**How to complete this task:** Only the text belongs in the copy. Transcribe the data exactly and drop any pictures.
═════ Data extract ═════
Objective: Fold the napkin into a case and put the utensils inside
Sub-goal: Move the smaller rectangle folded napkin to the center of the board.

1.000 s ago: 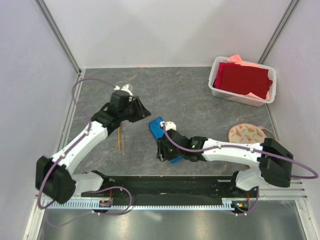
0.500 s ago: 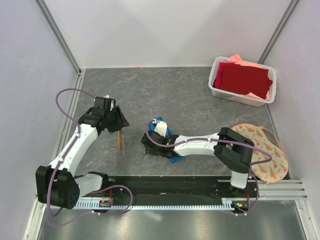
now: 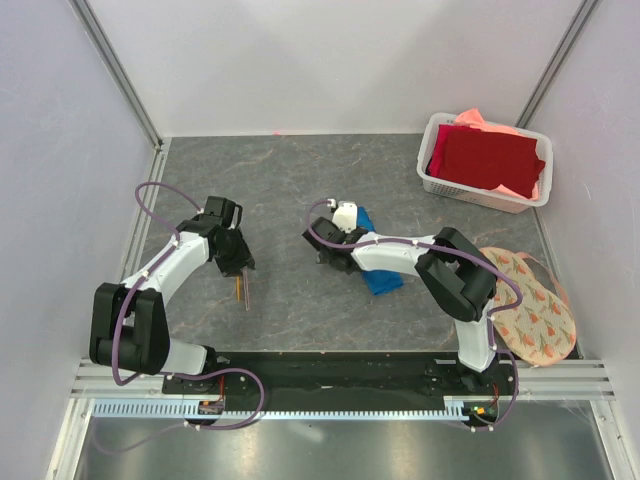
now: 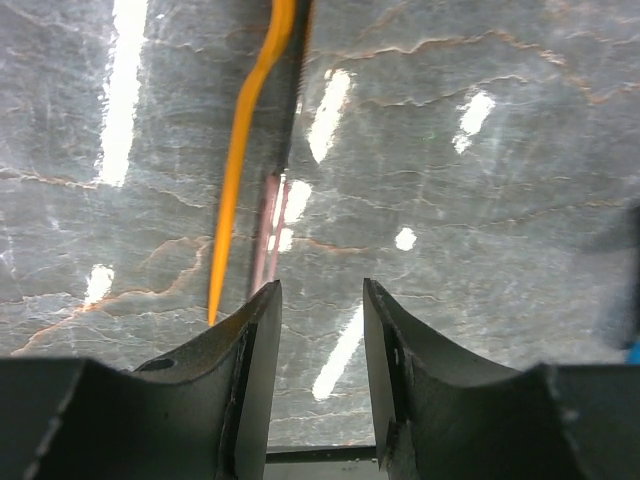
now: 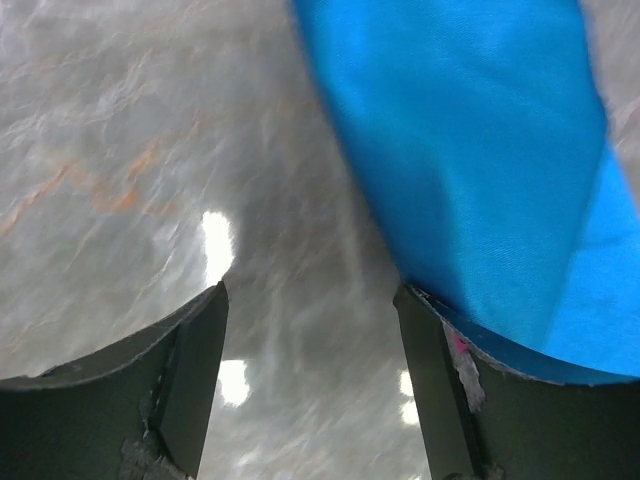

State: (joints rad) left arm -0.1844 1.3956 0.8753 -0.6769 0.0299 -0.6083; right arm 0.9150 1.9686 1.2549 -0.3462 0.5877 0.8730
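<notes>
Utensils (image 4: 233, 170) beside narrowly parted left fingers (image 4: 250, 380) (gap bare); napkin (image 5: 470, 150) overlapping wide right fingers (image 5: 520, 420); wrist views only.

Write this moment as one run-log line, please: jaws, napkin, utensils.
left jaws: open, empty, near utensils | right jaws: open, empty, beside napkin | napkin: folded, on table | utensils: on table, outside napkin
</notes>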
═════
**Solved problem:**
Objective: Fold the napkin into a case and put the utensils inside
Sub-goal: Move the smaller rectangle folded napkin to the center of the board.

1.000 s ago: 
0.500 s ago: 
now: 
now: 
now: 

State: (joints rad) left arm -0.1844 1.3956 0.8753 -0.6769 0.0299 -0.6083; right arm 0.9150 1.9686 1.2549 -0.3462 0.5877 0.8730
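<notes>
Utensils (image 4: 233, 170) beside narrowly parted left fingers (image 4: 250, 380) (gap bare); napkin (image 5: 470, 150) overlapping wide right fingers (image 5: 520, 420); wrist views only.

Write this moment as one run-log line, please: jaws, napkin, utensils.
left jaws: open, empty, near utensils | right jaws: open, empty, beside napkin | napkin: folded, on table | utensils: on table, outside napkin
</notes>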

The answer is complete.